> PROBLEM TO SOLVE
Write out the line that holds "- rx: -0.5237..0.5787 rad" together with every line that follows it to the end of the material below, exactly. Omit the pictures.

> DATA EXCERPT

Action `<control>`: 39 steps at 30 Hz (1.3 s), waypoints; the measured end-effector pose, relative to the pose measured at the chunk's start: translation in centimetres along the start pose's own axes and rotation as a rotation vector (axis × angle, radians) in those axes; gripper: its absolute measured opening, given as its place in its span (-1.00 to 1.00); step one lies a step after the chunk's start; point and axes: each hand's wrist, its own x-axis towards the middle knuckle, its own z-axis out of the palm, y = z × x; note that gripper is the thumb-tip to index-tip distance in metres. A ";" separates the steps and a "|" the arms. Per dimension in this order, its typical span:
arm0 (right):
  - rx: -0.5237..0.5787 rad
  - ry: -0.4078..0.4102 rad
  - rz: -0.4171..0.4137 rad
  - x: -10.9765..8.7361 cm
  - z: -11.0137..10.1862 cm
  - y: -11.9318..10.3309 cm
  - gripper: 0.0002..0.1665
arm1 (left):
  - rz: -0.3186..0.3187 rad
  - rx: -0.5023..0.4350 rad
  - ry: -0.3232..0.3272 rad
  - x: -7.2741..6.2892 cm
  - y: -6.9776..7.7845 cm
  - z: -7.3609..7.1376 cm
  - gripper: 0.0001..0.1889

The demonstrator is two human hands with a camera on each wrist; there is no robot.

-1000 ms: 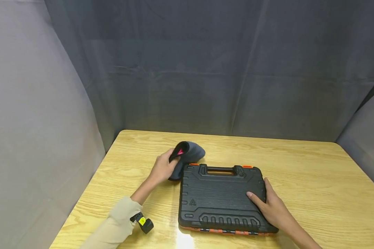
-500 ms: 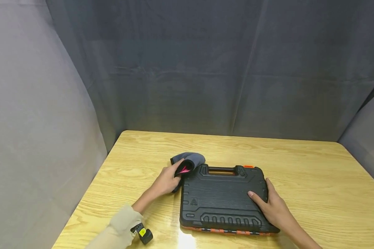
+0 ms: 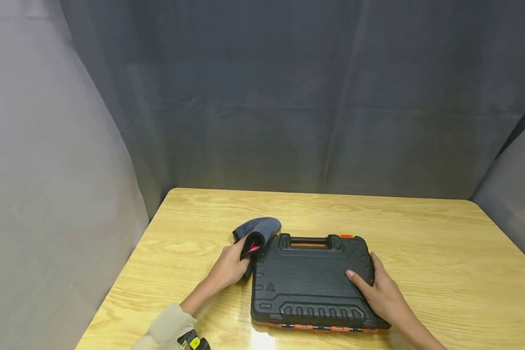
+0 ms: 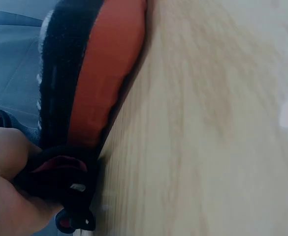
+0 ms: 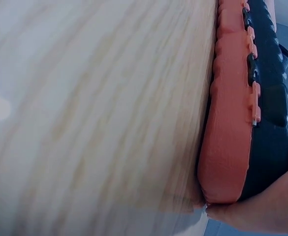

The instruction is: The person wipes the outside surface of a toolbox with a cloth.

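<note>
A black plastic tool case [image 3: 312,277] lies flat on the table, its handle toward the far edge. Its orange lower half [image 5: 227,123] shows along the side in the right wrist view. My right hand [image 3: 387,294] holds the case's right side, thumb on the lid and fingers around the edge. At the upper left corner my left hand [image 3: 228,265] grips a bunched grey cloth [image 3: 263,227] with black edging and a pink inside. In the left wrist view the dark cloth folds [image 4: 60,182] press close against the case's side.
The light wooden table [image 3: 442,253] extends on both sides of the case. A dark grey curtain [image 3: 262,97] hangs behind it, and a paler grey one [image 3: 48,170] stands at the left. A strapped wrist device [image 3: 194,341] sits at the left sleeve.
My left hand has brought the cloth nearer, first over the case's upper left corner, then slightly back left along its edge. The right hand and the case have stayed in place.
</note>
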 end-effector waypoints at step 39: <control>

> SOLUTION TO THE PROBLEM
  - rx: -0.5237..0.5787 rad
  - ry: -0.4078..0.4102 rad
  - rz: -0.4171..0.4137 rad
  - x: -10.9765..8.7361 cm
  - z: -11.0137..10.1862 cm
  - y: -11.9318..10.3309 cm
  - gripper: 0.0002..0.1665
arm1 (left):
  - rz: -0.3186..0.3187 rad
  - rx: -0.5023..0.4350 rad
  - ry: -0.3232..0.3272 rad
  - x: -7.2741..6.2892 cm
  - y: -6.9776..7.7845 cm
  - z: -7.3609..7.1376 cm
  - gripper: 0.0001..0.1889

The demonstrator is two human hands with a camera on each wrist; there is no robot.

-1000 ms: 
-500 ms: 
+0 ms: 
+0 ms: 
+0 ms: 

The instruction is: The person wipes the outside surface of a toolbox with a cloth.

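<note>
A black plastic tool case [image 3: 312,277] lies flat on the table, its handle toward the far edge. Its orange lower half [image 5: 227,123] shows along the side in the right wrist view. My right hand [image 3: 387,294] holds the case's right side, thumb on the lid and fingers around the edge. At the upper left corner my left hand [image 3: 228,265] grips a bunched grey cloth [image 3: 263,227] with black edging and a pink inside. In the left wrist view the dark cloth folds [image 4: 60,182] press close against the case's side.
The light wooden table [image 3: 442,253] extends on both sides of the case. A dark grey curtain [image 3: 262,97] hangs behind it, and a paler grey one [image 3: 48,170] stands at the left. A strapped wrist device [image 3: 194,341] sits at the left sleeve.
My left hand has brought the cloth nearer, first over the case's upper left corner, then slightly back left along its edge. The right hand and the case have stayed in place.
</note>
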 end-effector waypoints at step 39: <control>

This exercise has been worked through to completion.